Nickel manganese cobalt oxide (NMC) is a class of lithium intercalation compounds with the composition Li_xNi_yMn_zCo_1-y-zO₂ (0 < x,y,z < 1). NMC compounds provide high performance at reduced cost, and are thus widely considered for large-scale implementation in electric vehicles. Further, nanoparticles yield enhanced lithium transport, better electrical conduction, and reduced fragmentation from mechanical stresses during lithium intercalation and de-intercalation.

Rapid, large-scale commercialization of NMC and related lithium intercalation materials in nanoparticle form increases the potential for environmental release and exposure during manufacture, use, and disposal. A single, modest electric vehicle with a typical ~24 kWh battery pack using NMC (specific capacity = 165 mAh/g at 3.8 V potential) contains >38 kg of nanoscale cathode material. With estimates of 20 million electric vehicles on the road by the year 2020, nanoscale metal oxides represent an emerging potential environmental contaminant.

In contrast to lead-acid batteries, little infrastructure exists for recycling Li-ion batteries, due in part to a lower economic incentive for recycling. Understanding the environmental behavior of the materials that comprise batteries can provide important insights into an comprehensive assessment of how to optimally use new materials to reduce energy usage and make more effective use of renewable sources.

—Hang et al.

For the study, the team used Li_xNi_⅓Mn_⅓Co_⅓O₂ (with x=1 corresponding to fully lithiated materials) due to its widespread use.

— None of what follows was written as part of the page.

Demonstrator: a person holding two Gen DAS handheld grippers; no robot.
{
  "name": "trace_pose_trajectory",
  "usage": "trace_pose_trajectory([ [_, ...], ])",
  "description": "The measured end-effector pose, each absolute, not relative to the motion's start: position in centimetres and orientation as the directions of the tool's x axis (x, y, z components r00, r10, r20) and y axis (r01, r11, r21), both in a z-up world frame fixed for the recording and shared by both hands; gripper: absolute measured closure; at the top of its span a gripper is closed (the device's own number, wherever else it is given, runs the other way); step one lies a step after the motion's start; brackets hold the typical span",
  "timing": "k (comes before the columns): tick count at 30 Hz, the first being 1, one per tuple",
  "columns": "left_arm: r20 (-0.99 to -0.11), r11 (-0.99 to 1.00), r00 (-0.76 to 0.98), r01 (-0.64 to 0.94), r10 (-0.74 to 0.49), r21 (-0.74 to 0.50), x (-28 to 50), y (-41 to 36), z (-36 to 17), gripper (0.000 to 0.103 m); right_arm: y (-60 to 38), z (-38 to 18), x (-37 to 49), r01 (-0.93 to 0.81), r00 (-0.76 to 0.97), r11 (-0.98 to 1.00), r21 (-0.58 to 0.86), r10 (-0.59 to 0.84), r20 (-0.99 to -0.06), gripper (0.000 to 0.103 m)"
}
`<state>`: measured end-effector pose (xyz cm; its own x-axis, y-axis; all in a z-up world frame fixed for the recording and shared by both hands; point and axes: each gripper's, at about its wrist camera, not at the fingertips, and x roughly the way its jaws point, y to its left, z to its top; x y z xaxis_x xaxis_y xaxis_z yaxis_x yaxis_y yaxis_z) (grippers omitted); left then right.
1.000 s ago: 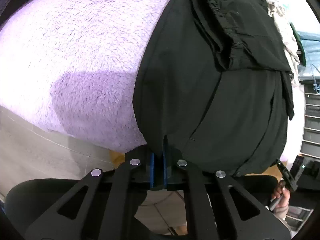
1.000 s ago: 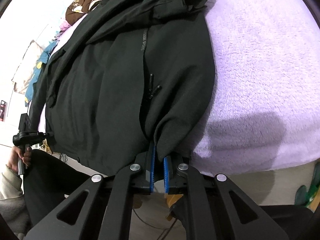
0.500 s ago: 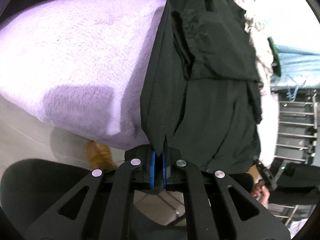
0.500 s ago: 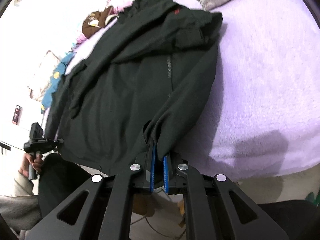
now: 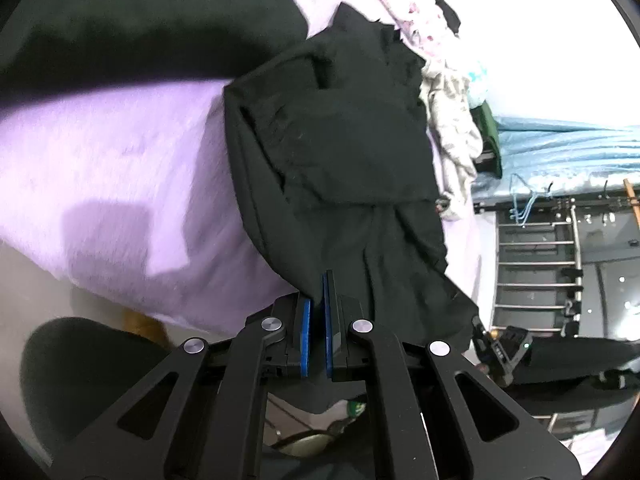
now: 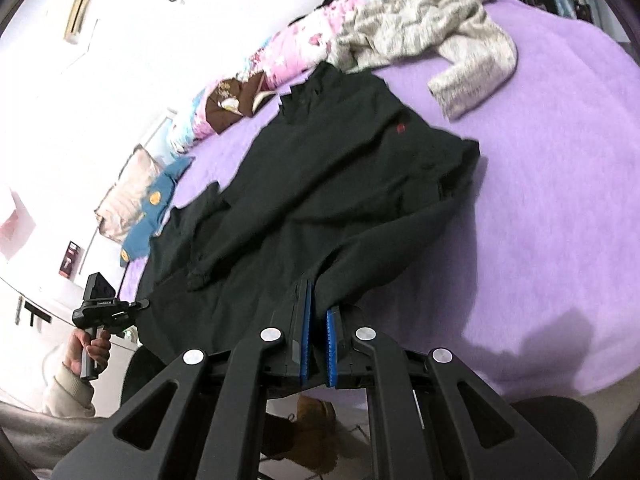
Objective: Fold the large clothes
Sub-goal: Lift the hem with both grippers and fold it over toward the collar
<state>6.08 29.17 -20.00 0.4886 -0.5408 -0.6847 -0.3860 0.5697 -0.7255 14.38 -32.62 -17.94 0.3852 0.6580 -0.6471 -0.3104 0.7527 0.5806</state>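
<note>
A large black jacket (image 6: 340,168) lies spread on a purple fleece bed (image 6: 560,184), sleeves folded over its body, a small red logo on the chest. My right gripper (image 6: 319,320) is shut on the jacket's bottom hem at its right corner, lifting it off the bed edge. In the left wrist view the same black jacket (image 5: 340,152) hangs from my left gripper (image 5: 317,304), which is shut on the hem's other corner. The other handheld gripper (image 6: 102,308) and the hand holding it show at the left of the right wrist view.
A grey knitted sweater (image 6: 440,36) and pink floral bedding (image 6: 296,48) lie at the bed's far end. A blue garment (image 6: 156,204) rests by the wall. A metal rack (image 5: 540,264) stands to the right. A brown shoe (image 6: 312,420) is on the floor.
Both grippers rose with the jacket's hem still pinched, tilting up so more of the bed's far end shows. The lower jacket has lifted off the bed edge.
</note>
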Motion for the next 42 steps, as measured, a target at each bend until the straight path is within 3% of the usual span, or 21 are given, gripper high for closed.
trace_pose_trajectory([
  [13,-0.625,0.505,0.562,-0.376,-0.542,-0.777,9.8,31.8,-15.0,0.099,-32.1,-13.8,19.3,-0.318,0.430,0.710,0.628,0.698,-0.572,0.097],
  [24,-0.619,0.490,0.590,-0.388,-0.519,-0.781,18.2,34.1,-11.9,0.099,-30.6,-11.7,27.0,-0.328,0.447,0.714,0.618,0.694,-0.564,0.097],
  [42,-0.679,0.522,0.563,-0.441,-0.472,-0.729,34.4,38.8,-14.2,0.099,-25.2,-11.4,44.3,-0.344,0.474,0.747,0.569,0.662,-0.581,0.097],
])
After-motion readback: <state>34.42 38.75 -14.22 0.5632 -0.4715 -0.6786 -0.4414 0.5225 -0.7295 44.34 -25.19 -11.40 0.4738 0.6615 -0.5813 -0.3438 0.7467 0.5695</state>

The genus Shewanella comprises Gram-negative bacteria that are distributed globally; Shewanella oneidensis MR-1 plays an important role in the cycling of metals in the environment and is a model system for environmental studies.

The study characterized the influence of NMC nanoparticles on S. oneidensis population growth and respiration, and linked these with corresponding changes in solution composition and NMC surface composition via X-ray photoelectron spectroscopy.

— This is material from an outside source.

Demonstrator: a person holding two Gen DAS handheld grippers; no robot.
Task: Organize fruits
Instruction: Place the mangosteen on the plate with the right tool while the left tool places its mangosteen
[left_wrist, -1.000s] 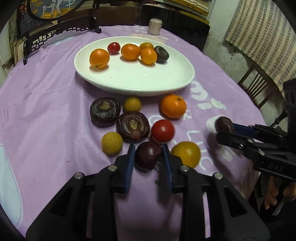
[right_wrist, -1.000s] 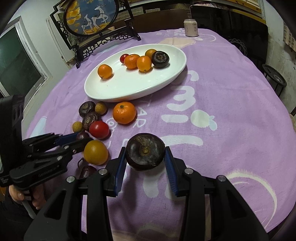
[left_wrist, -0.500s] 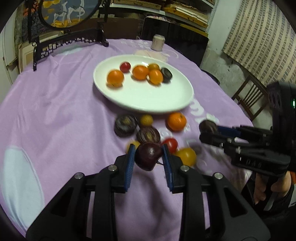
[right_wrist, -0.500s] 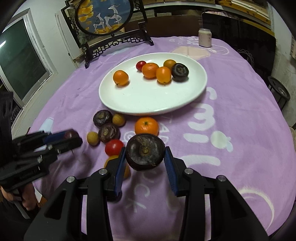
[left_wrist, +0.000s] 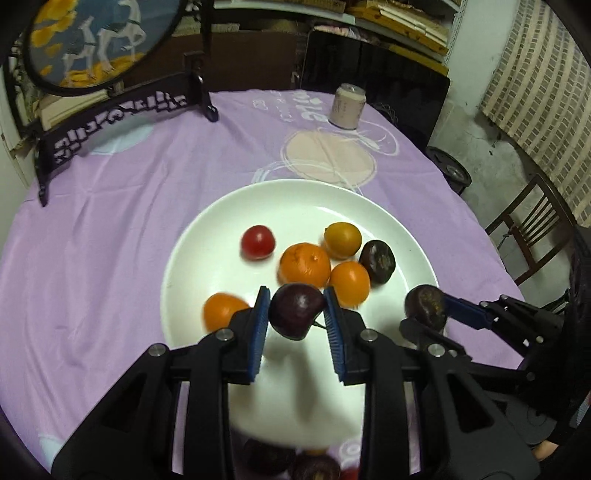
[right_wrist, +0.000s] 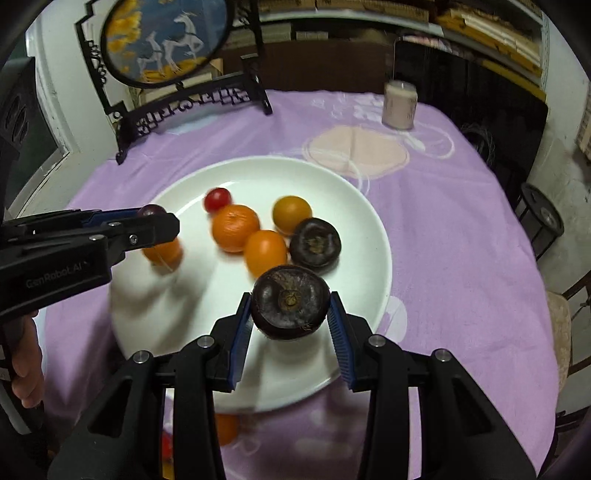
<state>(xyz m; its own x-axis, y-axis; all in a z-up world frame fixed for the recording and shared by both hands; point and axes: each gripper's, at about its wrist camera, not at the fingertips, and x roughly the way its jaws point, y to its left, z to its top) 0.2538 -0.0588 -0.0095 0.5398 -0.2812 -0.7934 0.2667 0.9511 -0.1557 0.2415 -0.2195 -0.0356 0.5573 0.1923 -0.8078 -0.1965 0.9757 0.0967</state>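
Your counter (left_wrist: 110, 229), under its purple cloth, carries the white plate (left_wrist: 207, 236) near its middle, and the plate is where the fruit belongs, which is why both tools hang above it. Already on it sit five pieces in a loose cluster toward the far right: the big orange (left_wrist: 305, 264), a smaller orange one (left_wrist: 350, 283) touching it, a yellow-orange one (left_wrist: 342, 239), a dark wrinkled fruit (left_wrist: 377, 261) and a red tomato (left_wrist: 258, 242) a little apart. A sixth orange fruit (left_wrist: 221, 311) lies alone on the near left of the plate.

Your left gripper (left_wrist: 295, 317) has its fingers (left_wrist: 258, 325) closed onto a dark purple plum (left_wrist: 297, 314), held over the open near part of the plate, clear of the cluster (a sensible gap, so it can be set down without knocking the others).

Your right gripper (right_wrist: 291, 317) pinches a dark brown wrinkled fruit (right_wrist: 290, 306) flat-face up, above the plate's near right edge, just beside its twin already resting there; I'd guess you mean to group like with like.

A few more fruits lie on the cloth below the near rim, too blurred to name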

Subjected to the particles released by degrading NMC, the bacterium exhibited inhibited growth and respiration.

The researchers found that NMC nanoparticles in aqueous media under partial incongruent dissolution preferentially released Li⁺ and the transition metals Ni²⁺ and Co²⁺ into solution and left behind chemically transformed nanoparticles that are depleted in Ni and enriched in Mn. They demonstrated that the toxicity of NMC arises from the release of the transition metal ions in solution rather than the remaining transformed nanoparticles.

Shewanella oneidensis thrives on metal ions, converting them to metals such as iron that serve as nutrients for other microbes. The bacterium was shown to be harmed by NMC, which is produced in nanoparticle form and is poised to become the dominant material in the lithium-ion batteries that will power portable electronics and electric vehicles. Illustration: Ella Marushchenko/University Of Minnesota. Click to enlarge.

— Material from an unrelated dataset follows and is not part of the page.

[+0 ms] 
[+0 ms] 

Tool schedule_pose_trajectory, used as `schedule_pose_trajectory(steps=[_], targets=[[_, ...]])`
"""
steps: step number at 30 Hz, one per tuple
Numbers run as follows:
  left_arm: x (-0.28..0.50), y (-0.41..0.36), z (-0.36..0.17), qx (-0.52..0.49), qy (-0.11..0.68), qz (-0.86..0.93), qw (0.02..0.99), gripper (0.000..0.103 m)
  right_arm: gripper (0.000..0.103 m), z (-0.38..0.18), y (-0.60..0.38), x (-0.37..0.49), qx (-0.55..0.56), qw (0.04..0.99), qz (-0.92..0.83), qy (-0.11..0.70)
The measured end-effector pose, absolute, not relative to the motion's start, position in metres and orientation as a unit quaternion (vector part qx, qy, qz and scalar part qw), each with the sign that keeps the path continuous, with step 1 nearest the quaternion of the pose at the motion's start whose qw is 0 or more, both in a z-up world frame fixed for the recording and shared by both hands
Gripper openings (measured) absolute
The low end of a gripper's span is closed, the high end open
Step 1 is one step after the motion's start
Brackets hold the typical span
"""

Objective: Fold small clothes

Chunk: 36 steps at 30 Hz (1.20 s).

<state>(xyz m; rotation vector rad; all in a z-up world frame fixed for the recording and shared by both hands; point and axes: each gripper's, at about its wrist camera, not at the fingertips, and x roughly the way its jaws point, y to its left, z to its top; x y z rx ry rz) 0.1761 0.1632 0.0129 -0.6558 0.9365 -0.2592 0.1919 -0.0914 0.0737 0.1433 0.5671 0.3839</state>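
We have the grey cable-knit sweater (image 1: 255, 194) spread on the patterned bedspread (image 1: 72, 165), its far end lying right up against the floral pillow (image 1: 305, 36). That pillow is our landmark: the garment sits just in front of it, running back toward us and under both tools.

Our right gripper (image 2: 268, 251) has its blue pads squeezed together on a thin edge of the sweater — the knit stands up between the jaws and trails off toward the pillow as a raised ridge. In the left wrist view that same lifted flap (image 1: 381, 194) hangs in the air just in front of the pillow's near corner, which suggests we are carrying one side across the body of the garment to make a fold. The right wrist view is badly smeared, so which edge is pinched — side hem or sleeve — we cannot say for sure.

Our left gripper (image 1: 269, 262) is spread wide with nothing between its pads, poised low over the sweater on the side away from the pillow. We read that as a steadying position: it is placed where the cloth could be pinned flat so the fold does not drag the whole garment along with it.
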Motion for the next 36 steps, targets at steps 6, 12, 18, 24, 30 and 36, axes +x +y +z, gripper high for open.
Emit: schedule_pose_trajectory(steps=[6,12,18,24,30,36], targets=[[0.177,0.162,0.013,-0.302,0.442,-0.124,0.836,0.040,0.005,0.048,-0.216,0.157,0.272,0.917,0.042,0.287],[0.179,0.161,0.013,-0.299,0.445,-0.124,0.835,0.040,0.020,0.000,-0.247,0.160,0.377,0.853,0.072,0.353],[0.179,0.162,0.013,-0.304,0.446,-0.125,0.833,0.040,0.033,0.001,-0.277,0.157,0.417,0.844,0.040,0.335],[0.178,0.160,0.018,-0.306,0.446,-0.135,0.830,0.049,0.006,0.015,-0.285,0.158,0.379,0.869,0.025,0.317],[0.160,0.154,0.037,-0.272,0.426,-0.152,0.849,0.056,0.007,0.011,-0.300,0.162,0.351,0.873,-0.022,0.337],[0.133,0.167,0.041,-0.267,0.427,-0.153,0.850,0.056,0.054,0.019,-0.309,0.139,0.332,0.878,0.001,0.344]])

As far as we know, this is the first study that’s looked at the environmental impact of these materials.

—UW–Madison chemistry Professor Robert J. Hamers

Hamers collaborated with the laboratories of University of Minnesota chemist Christy Haynes and UW–Madison soil scientist Joel Pedersen to perform the new work.

Haynes noted that “it is not reasonable to generalize the results from one bacterial strain to an entire ecosystem, but this may be the first ‘red flag’ that leads us to consider this more broadly.”

According to Hamers, one big challenge will be keeping old lithium-ion batteries out of landfills, where they will ultimately break down and may release their constituent materials into the environment.

Our results suggest that NMC entering aqueous environments (e.g., resulting from battery disposal into landfills) may act as a source of dissolved nickel and cobalt, potential bacterial toxicants, as well as other ions such as Mn and Li. This work provides additional motivation for efforts to develop and implement effective recycling strategies for lithium ion batteries. We suggest that by reducing dissolution of metals from NMC, its toxicity to bacteria and other organisms in natural environments can be reduced.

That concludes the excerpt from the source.